## [PROBLEM REQUIREMENTS]
The response should be the complete listing below, unchanged.

## [STORED DATA]
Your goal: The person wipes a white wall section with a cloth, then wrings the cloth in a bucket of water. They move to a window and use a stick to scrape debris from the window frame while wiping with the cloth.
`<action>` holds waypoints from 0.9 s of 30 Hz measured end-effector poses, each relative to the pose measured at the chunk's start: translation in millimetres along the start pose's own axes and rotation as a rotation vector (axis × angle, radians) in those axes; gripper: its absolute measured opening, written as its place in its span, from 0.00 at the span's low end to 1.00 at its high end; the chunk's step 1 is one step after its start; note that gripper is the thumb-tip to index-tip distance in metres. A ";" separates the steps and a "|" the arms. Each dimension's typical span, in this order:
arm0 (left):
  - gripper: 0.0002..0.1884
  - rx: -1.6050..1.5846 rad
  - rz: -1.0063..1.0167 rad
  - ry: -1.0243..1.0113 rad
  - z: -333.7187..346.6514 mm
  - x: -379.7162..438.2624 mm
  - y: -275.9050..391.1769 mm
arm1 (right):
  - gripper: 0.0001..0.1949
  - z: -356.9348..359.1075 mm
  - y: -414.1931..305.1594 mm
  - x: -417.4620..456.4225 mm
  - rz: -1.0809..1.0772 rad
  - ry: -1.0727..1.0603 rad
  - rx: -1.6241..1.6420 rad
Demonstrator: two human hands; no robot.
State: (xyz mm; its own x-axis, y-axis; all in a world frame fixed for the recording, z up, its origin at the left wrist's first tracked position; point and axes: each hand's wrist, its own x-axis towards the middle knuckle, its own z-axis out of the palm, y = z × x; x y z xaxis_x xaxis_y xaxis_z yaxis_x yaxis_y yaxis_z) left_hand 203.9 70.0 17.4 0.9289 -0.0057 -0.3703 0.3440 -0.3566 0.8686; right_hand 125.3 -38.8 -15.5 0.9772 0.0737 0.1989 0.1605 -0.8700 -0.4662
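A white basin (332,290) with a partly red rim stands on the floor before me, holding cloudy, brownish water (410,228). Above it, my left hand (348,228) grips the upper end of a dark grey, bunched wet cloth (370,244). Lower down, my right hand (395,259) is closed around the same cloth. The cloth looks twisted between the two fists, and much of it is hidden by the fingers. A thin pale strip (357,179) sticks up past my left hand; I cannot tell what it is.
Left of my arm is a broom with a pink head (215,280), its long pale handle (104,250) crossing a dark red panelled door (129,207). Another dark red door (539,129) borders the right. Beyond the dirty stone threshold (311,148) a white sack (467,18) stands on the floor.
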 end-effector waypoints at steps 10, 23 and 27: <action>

## [SOLUTION]
Your goal: The person wipes a white wall section with a cloth, then wrings the cloth in a bucket of water. They move to a window and use a stick to scrape debris from the window frame while wiping with the cloth.
`<action>` holds waypoints from 0.9 s of 30 Hz measured end-effector poses, each relative to the pose measured at the chunk's start: translation in millimetres along the start pose's own axes and rotation as a rotation vector (axis × angle, radians) in those axes; gripper: its absolute measured opening, written as its place in its span, from 0.00 at the span's low end to 1.00 at its high end; the chunk's step 1 is one step after its start; note that gripper is the thumb-tip to index-tip distance in metres. A ";" separates the steps and a "|" the arms. Each dimension's typical span, in this order:
arm0 (left):
  - gripper: 0.0002..0.1884
  - rx: -1.6050..1.5846 rad
  - rz: -1.0063..1.0167 rad
  - ry: -1.0243..1.0113 rad
  - z: -333.7187..346.6514 mm
  - x: -379.7162..438.2624 mm
  - y: -275.9050..391.1769 mm
arm1 (right):
  - gripper: 0.0001..0.1949
  - z: -356.9348..359.1075 mm
  - y: -414.1931..305.1594 mm
  - x: -417.4620..456.4225 mm
  - rz: -1.0809..1.0772 rad
  - ry: -1.0727..1.0603 rad
  - rx: -1.6241..1.6420 rad
Demonstrator: two human hands; no robot.
State: (xyz mm; its own x-axis, y-axis; all in a world frame fixed for the recording, z up, its origin at the left wrist's first tracked position; point and axes: each hand's wrist, its own x-axis towards the middle knuckle, its own z-axis out of the palm, y = z × x; x y z xaxis_x xaxis_y xaxis_z yaxis_x yaxis_y yaxis_z) left_hand 203.9 70.0 17.4 0.9289 -0.0057 -0.3703 0.3440 -0.3566 0.8686; right_hand 125.3 -38.8 -15.5 0.9772 0.0737 0.1989 0.1605 -0.8700 -0.4662
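A white basin (332,290) with a partly red rim stands on the floor before me, holding cloudy, brownish water (410,228). Above it, my left hand (348,228) grips the upper end of a dark grey, bunched wet cloth (370,244). Lower down, my right hand (395,259) is closed around the same cloth. The cloth looks twisted between the two fists, and much of it is hidden by the fingers. A thin pale strip (357,179) sticks up past my left hand; I cannot tell what it is.
Left of my arm is a broom with a pink head (215,280), its long pale handle (104,250) crossing a dark red panelled door (129,207). Another dark red door (539,129) borders the right. Beyond the dirty stone threshold (311,148) a white sack (467,18) stands on the floor.
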 end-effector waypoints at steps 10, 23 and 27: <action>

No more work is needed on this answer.